# Exercise objective
The lines below starting at the line containing "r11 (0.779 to" and ending at the line containing "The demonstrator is" are to be repeated exactly, with both ends kept and nothing else added.

# Supplied information
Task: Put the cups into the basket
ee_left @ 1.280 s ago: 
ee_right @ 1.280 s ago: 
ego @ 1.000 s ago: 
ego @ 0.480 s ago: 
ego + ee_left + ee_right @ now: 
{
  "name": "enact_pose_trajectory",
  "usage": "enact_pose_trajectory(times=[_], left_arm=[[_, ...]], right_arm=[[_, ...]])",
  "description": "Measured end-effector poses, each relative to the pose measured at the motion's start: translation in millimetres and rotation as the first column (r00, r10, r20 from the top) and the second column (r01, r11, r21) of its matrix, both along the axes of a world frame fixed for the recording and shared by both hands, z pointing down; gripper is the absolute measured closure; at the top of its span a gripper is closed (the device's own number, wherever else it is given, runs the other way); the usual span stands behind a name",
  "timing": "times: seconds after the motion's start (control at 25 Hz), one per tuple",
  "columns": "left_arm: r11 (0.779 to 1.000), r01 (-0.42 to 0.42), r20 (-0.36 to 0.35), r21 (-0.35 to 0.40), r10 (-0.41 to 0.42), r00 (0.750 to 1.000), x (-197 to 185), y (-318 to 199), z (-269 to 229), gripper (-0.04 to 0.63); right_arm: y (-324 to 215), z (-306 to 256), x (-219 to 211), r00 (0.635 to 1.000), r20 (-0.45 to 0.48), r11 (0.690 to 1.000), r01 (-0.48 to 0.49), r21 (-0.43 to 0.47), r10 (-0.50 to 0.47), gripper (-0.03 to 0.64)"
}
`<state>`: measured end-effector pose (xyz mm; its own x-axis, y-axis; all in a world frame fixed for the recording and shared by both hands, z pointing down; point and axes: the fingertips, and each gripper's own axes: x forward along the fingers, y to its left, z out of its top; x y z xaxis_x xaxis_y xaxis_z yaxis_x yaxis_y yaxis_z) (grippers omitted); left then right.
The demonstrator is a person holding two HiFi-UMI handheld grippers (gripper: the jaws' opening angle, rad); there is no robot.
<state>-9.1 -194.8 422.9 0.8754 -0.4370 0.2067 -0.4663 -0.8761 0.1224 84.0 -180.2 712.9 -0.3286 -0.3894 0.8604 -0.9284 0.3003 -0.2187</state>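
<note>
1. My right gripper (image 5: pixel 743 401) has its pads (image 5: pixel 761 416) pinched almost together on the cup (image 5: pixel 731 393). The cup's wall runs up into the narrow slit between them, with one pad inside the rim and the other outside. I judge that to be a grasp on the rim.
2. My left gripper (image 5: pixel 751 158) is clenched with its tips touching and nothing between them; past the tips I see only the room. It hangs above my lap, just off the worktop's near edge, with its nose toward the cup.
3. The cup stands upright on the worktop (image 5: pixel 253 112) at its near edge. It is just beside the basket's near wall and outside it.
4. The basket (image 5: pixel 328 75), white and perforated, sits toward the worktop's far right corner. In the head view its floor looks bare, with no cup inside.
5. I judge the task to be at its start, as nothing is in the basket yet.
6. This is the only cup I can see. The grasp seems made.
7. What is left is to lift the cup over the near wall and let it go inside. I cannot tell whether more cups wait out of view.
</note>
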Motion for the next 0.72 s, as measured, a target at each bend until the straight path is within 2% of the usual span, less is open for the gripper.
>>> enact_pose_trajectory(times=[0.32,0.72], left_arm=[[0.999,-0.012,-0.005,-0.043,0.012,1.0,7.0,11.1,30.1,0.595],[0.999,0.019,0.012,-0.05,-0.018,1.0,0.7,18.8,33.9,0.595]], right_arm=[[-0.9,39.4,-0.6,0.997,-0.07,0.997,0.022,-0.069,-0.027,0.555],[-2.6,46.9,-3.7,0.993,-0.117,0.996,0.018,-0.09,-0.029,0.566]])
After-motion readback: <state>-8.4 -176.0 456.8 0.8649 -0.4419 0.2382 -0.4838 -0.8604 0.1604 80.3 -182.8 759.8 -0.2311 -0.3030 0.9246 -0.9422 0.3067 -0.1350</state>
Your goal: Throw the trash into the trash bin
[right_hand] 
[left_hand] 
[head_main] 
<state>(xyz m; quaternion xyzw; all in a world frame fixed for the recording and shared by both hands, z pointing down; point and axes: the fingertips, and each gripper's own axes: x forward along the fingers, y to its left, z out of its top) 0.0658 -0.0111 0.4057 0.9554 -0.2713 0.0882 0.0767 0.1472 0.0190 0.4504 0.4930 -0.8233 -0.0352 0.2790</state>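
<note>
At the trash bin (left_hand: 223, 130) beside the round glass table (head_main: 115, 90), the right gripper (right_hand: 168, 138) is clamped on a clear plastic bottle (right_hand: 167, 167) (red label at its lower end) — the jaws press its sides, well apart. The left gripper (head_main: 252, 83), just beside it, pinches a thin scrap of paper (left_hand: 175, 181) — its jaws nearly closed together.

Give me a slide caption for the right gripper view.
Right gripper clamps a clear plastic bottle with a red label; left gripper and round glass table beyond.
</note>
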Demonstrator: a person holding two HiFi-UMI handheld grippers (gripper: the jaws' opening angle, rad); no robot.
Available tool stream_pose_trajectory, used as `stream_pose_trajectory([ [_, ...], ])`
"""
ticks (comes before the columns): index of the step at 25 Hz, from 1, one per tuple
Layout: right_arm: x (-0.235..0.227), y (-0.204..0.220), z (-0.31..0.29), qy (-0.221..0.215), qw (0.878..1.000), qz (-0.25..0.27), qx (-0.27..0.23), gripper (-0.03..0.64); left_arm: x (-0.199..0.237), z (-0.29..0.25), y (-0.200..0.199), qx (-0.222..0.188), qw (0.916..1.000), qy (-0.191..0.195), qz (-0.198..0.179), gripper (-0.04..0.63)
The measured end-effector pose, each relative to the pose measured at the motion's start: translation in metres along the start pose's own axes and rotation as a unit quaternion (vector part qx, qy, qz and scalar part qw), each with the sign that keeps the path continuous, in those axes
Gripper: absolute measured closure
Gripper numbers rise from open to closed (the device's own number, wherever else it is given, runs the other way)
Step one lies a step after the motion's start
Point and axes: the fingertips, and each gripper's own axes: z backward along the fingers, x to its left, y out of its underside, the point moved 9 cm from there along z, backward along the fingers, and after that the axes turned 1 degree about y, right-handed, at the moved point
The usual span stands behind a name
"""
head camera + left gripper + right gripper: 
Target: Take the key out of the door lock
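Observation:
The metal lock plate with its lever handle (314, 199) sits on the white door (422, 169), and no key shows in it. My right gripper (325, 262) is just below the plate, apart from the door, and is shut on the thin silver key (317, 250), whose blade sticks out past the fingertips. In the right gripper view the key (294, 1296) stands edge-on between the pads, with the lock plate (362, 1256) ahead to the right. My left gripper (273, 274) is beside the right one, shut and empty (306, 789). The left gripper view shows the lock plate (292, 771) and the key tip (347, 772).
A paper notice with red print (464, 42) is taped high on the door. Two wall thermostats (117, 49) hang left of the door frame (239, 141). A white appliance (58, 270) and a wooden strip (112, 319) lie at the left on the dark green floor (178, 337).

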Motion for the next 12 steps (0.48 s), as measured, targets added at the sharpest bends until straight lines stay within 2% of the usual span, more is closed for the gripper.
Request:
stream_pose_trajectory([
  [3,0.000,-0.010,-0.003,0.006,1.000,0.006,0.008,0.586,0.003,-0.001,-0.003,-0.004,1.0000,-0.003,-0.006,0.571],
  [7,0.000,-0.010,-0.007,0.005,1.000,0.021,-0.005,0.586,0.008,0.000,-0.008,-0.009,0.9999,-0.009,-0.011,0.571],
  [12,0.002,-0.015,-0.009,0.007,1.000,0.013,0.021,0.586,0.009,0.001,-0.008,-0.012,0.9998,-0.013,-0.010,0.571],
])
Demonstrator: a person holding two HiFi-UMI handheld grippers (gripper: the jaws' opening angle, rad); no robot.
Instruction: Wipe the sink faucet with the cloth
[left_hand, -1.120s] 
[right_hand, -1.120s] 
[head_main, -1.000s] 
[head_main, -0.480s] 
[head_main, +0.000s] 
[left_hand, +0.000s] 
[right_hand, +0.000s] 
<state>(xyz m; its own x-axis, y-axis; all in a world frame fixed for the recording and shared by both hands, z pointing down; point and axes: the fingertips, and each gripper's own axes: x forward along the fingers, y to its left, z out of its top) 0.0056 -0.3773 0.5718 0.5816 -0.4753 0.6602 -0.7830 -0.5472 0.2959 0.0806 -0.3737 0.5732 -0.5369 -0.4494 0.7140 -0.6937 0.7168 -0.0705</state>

# Result of this task
  "columns": "left_arm: r11 (0.779 to 1.000), r01 (-0.42 to 0.42), r20 (-0.36 to 0.35), r21 (-0.35 to 0.40), r10 (-0.41 to 0.42), r00 (0.750 to 1.000), x (-197 to 185), y (-318 to 199), z (-269 to 229), gripper (-0.04 to 0.63); right_arm: y (-324 to 215), z (-306 to 256), x (-219 to 211), r00 (0.635 to 1.000), r20 (-0.45 to 0.48), r11 (0.690 to 1.000), r01 (-0.48 to 0.49), r21 (-0.43 to 0.47), r10 (-0.50 to 0.47), gripper (-0.03 to 0.64)"
}
`<state>`: measured end-effector pose (xyz mm; its own x-axis, y-axis; all in a world frame fixed for the recording and shared by both hands, z pointing down; point and axes: the fingertips, and each gripper's own axes: x forward along the fingers, y to its left, z out of its top; x y z xaxis_x xaxis_y xaxis_z yaxis_x yaxis_y yaxis_z) (grippers omitted); left then right.
The demonstrator is a person holding two HiFi-UMI handheld grippers (gripper: the jaws' opening angle, rad); there is no robot.

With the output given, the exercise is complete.